Expectations for runway incursion prevention and runway confirmation systems are becoming increasingly common for commercial aircraft. One method of providing runway incursion/prevention is to use an enhanced vision system (EVS) to assist a pilot in identifying runways or obstacles. EVS systems employ a sensor, such as a visible-light camera or an infrared sensor, to provide additional information in low-visibility runway approaches.
Recent efforts have revealed a desire by users of enhanced vision systems to have an alternate means to descend below alert height (i.e., 100 feet) when the camera or infrared sensor typically used in such a system is incapable of allowing the pilot to confirm the presence of the runway beneath the aircraft. In certain low-visibility situations, infrared sensors cannot provide assurances adequate to descend below alert height. One proposed alternate means is to use weather radar returns of the runway. Because weather radar is already installed on the aircraft, no additional sensor system would have to be installed on the aircraft. The X band of the electromagnetic spectrum is used by certain weather radar systems and may provide satisfactory radar returns in situations in which an EVS infrared sensor is ineffective.

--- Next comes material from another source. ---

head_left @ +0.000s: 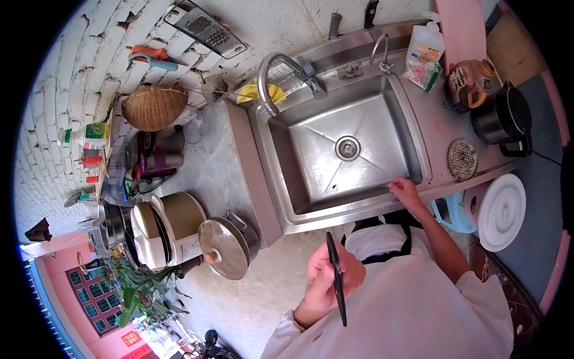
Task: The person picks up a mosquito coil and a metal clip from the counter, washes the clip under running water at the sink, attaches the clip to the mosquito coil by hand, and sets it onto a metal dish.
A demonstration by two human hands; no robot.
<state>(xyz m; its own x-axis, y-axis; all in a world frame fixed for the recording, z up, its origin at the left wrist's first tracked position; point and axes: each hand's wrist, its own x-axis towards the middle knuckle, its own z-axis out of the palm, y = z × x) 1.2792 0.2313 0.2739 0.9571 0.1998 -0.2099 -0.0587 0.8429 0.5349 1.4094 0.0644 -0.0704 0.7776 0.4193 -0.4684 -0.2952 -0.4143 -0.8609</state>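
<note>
My left hand (329, 276) is closed around a thin black phone-like slab (339, 281), seen edge-on in front of my shirt. Over the near right side of the stainless steel sink (317, 173), my right hand (405, 191) has its fingertips pinched together just inside the rim. Something small may sit at those fingertips, too small to make out. The basin's drain strainer (347, 148) shows, with a dark speck on the floor of the basin. A curved faucet (267, 90) rises at the sink's left back corner.
Left of the sink are a rice cooker (167, 230), a lidded pot (224, 248) and a wicker basket (154, 107). To the right stand a black kettle (501, 113), a brown jug (469, 84), a white bottle (426, 45), a round perforated disc (463, 159) and a white lid (502, 212).
</note>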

For weather radar to be an effective alternative to EVS for runway incursion prevention and runway confirmation functions, the radar must identify the runway with high integrity and high availability, even when ground clutter is present. In urban environments, it may be difficult to distinguish the runway from freeways. In rural environments, depending on the condition of the runway and the surrounding terrain, radar return contrast between the runway and the surrounding terrain may be low. Designing a radar-based runway detection system which is capable of operating across all these environments may be difficult and expensive.
One way of improving the detection capability of the radar without adding excessive radar design complexity is to add more correlation points between the radar return and the expected runway. In known systems the stored data, to which the radar return is correlated, consists of runway ends and perhaps location of landing lights at the runway ends. Attempts have been made to correlate sensed radar data with stored visible light images, such as publicly available satellite images or aerial photographs of runways, to increase integrity of the radar runway confirmation. However, visible light images do not necessarily correlate well with weather radar returns, which are typically in the X band. What is needed is a runway recognition system that would provide a highly predictable correlation between a radar return of a runway and a stored image representing the runway.

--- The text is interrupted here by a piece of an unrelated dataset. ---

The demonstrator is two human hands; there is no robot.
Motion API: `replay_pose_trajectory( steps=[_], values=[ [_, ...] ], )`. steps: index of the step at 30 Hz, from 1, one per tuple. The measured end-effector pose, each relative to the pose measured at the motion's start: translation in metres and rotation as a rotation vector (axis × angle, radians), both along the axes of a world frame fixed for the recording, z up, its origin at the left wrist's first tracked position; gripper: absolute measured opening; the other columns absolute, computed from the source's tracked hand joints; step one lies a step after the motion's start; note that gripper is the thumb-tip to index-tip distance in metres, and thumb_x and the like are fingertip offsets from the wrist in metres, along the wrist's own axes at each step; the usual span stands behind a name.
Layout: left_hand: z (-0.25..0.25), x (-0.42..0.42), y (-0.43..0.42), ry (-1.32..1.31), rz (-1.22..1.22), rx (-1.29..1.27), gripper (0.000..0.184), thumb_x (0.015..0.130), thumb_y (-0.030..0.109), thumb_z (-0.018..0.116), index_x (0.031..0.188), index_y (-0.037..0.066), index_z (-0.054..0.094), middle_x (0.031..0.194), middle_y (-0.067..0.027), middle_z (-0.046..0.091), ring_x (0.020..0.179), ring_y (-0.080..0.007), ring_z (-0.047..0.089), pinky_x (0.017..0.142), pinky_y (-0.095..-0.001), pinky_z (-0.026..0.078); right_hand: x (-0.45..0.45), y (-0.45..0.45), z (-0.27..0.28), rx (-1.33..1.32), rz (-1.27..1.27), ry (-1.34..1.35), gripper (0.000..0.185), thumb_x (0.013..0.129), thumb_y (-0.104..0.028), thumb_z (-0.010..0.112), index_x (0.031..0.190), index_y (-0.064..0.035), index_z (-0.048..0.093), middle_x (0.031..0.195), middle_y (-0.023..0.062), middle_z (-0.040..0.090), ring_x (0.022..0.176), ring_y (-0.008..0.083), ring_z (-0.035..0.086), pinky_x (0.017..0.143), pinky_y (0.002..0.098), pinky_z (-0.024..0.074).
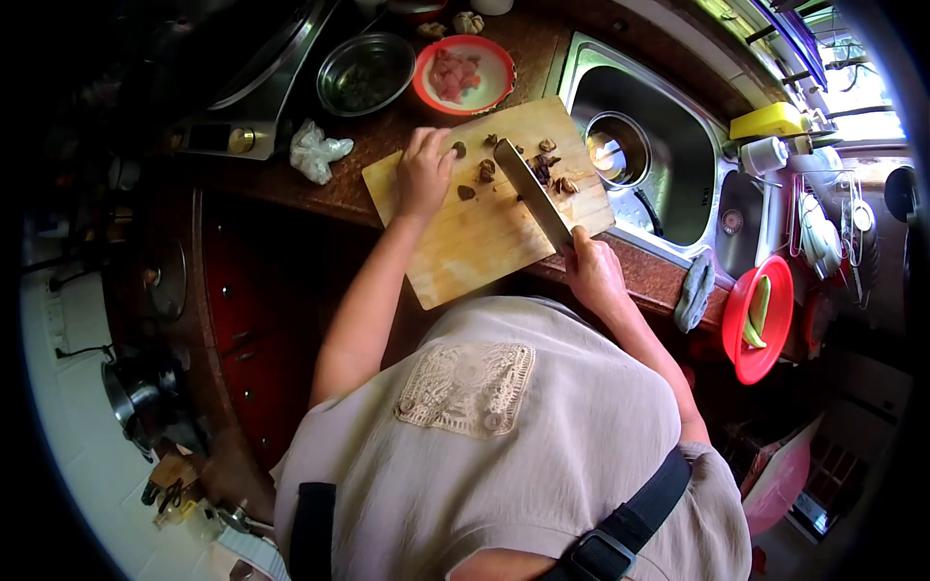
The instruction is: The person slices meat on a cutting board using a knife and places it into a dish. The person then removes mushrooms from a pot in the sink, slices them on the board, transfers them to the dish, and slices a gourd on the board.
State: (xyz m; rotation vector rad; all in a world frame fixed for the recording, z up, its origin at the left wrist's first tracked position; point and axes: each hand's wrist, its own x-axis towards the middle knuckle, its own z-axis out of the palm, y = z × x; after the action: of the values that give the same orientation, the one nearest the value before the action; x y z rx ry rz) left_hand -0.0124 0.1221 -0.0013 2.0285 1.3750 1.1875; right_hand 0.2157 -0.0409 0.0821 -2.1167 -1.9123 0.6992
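My right hand (593,271) is wrapped round the handle of a cleaver (535,196), whose long blade slants over the wooden cutting board (455,254). Its far end lies among dark brown pieces that look like soaked mushrooms (486,170). More of these pieces (565,184) are scattered on the right of the blade. On the board's left side rests my left hand (423,172), fingers extended and slightly bent. One small dark piece (459,150) sits right beside its thumb side; I cannot tell whether they touch.
Behind the board stand a metal bowl (366,75) and a red-rimmed bowl of raw meat (481,93). A knotted plastic bag (318,152) lies left. To the right are a sink (683,126) with a metal pot (616,149), a grey cloth (695,293) and a red basin (744,339) with green vegetables.
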Motion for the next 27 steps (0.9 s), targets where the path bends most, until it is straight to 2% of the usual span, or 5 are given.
replay_pose_trajectory(
  steps=[2, 5, 11, 20, 27],
  values=[
    [0.004, 0.002, 0.010, 0.136, -0.074, 0.112, 0.019, 0.075, 0.001, 0.070, 0.092, 0.004, 0.065, 0.092, -0.0106, 0.059, 0.081, -0.0278, 0.060, 0.073, -0.0353, 0.049, -0.001, 0.000, -0.001, 0.013, -0.005, -0.010, 0.018, 0.087, -0.010, 0.060, 0.091, 0.0000, 0.046, 0.069, 0.0281, 0.059, 0.072, 0.0489, 0.059, 0.062, 0.0565, 0.0449],
    [0.005, 0.004, 0.008, 0.161, -0.138, 0.018, 0.014, 0.074, 0.001, 0.070, 0.087, 0.004, 0.066, 0.087, -0.0109, 0.061, 0.081, -0.0292, 0.062, 0.072, -0.0358, 0.050, -0.002, 0.001, 0.002, 0.021, -0.004, -0.006, 0.017, 0.087, -0.010, 0.060, 0.091, -0.0003, 0.046, 0.068, 0.0279, 0.059, 0.071, 0.0486, 0.059, 0.062, 0.0565, 0.0451],
    [0.001, 0.006, -0.021, -0.026, -0.042, -0.169, 0.007, 0.075, 0.001, 0.069, 0.082, 0.002, 0.066, 0.079, -0.0117, 0.062, 0.074, -0.0297, 0.063, 0.067, -0.0373, 0.050, -0.018, 0.011, 0.004, -0.018, 0.039, 0.002, 0.014, 0.088, -0.011, 0.056, 0.090, -0.0018, 0.046, 0.066, 0.0254, 0.060, 0.068, 0.0469, 0.060, 0.061, 0.0563, 0.0462],
    [0.000, 0.007, -0.022, 0.064, -0.053, 0.054, 0.006, 0.074, -0.001, 0.066, 0.079, 0.002, 0.066, 0.082, -0.0116, 0.060, 0.078, -0.0305, 0.061, 0.069, -0.0388, 0.050, -0.025, 0.027, 0.008, -0.120, 0.090, 0.004, 0.010, 0.086, -0.006, 0.053, 0.089, 0.0008, 0.047, 0.071, 0.0274, 0.061, 0.072, 0.0472, 0.061, 0.066, 0.0548, 0.0476],
    [-0.002, 0.005, -0.019, 0.135, -0.103, 0.067, 0.013, 0.071, -0.004, 0.063, 0.083, 0.002, 0.066, 0.084, -0.0126, 0.059, 0.083, -0.0325, 0.059, 0.071, -0.0409, 0.050, -0.030, 0.052, 0.015, -0.163, 0.131, 0.041, 0.006, 0.084, -0.002, 0.051, 0.087, 0.0030, 0.049, 0.075, 0.0290, 0.062, 0.077, 0.0478, 0.061, 0.070, 0.0549, 0.0478]
  ],
)
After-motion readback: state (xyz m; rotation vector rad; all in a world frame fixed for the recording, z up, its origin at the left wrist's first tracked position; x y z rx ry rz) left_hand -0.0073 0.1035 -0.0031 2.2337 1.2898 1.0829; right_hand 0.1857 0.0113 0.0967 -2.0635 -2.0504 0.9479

It is therefore an object of the invention to provide a method of recognizing a particular runway in low visibility conditions.

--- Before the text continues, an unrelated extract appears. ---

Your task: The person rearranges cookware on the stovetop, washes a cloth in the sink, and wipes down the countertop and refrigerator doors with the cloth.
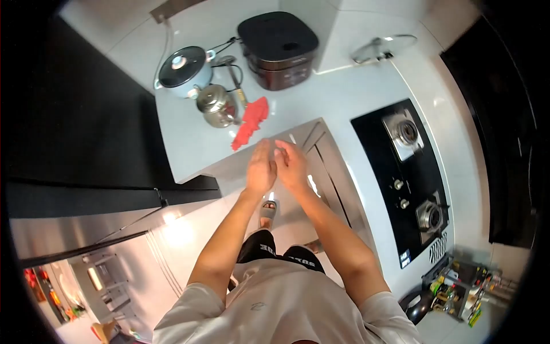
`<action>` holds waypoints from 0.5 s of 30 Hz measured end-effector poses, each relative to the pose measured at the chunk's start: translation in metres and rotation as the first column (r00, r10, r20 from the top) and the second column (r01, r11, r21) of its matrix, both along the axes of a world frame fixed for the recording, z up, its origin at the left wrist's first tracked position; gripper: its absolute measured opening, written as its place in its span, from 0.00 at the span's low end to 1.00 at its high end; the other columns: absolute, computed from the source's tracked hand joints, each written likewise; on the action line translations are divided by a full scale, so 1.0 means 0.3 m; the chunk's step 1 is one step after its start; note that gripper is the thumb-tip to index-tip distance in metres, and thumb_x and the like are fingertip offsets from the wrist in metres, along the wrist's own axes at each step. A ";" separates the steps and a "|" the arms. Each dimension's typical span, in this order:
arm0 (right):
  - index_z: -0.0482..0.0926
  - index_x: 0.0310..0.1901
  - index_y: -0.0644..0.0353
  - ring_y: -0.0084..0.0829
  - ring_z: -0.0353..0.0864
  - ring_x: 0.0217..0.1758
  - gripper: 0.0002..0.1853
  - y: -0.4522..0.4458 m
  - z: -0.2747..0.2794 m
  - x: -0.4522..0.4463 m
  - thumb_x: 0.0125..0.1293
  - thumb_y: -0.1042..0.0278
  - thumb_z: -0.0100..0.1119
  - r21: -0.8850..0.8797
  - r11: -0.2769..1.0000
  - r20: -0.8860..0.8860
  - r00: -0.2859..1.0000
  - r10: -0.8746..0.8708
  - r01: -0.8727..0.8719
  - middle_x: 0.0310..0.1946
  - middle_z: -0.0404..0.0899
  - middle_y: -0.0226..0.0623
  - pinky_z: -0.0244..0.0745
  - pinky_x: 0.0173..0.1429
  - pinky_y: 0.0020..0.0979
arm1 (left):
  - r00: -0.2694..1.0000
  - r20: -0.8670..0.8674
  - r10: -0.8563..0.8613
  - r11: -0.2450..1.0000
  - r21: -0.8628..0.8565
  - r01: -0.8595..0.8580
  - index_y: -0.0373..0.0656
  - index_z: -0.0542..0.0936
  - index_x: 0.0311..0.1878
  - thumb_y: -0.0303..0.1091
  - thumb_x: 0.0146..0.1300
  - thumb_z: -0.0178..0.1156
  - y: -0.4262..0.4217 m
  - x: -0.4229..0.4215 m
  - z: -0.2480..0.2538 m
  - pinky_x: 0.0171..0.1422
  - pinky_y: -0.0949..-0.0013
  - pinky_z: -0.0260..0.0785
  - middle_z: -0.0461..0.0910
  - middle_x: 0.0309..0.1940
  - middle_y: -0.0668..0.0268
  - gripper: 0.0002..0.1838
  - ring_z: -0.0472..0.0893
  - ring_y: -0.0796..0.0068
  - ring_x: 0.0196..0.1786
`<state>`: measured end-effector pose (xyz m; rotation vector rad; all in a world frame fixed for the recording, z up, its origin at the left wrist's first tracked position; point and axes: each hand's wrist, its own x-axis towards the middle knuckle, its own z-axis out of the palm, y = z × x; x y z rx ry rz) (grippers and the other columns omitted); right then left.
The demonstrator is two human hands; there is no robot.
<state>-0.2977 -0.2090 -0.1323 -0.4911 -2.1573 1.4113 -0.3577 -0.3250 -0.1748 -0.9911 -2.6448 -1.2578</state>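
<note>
Hovering off front edge of bench [182, 140], L hand [262, 171] & R hand [293, 165], fingers loosely out, grip nothing visible, w/ cloth [251, 122] nr edge, prob. for easy reach.

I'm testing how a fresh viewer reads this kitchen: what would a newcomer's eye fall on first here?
Probably the crumpled red item, vivid against the pale counter, lying beside the metal kettle near the counter's front edge. Next, the large black cooker farther back on the counter, at the picture's top centre. Then the black hob with two burners, on the picture's right.
</note>
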 end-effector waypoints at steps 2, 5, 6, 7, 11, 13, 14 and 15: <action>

It is another object of the invention to provide a runway recognition system using weather radar returns of a runway.
It is another object of the invention to provide a runway recognition that minimizes the additional hardware to be placed on an aircraft.
A feature of the invention is comparing weather radar returns of a runway with a previously obtained runway image having a similar spectrum range as the weather radar return.
Another feature of the invention is to provide a unique method of collecting X-band information, i.e., via radar itself on landing.
An advantage of the invention is that no additional hardware is required to be installed when a weather radar system is present on an aircraft.
Another advantage is that the weather radar uses a portion of the electromagnetic spectrum particularly useful in some types adverse weather, and particularly in types of weather that are problematic for other known sensor systems.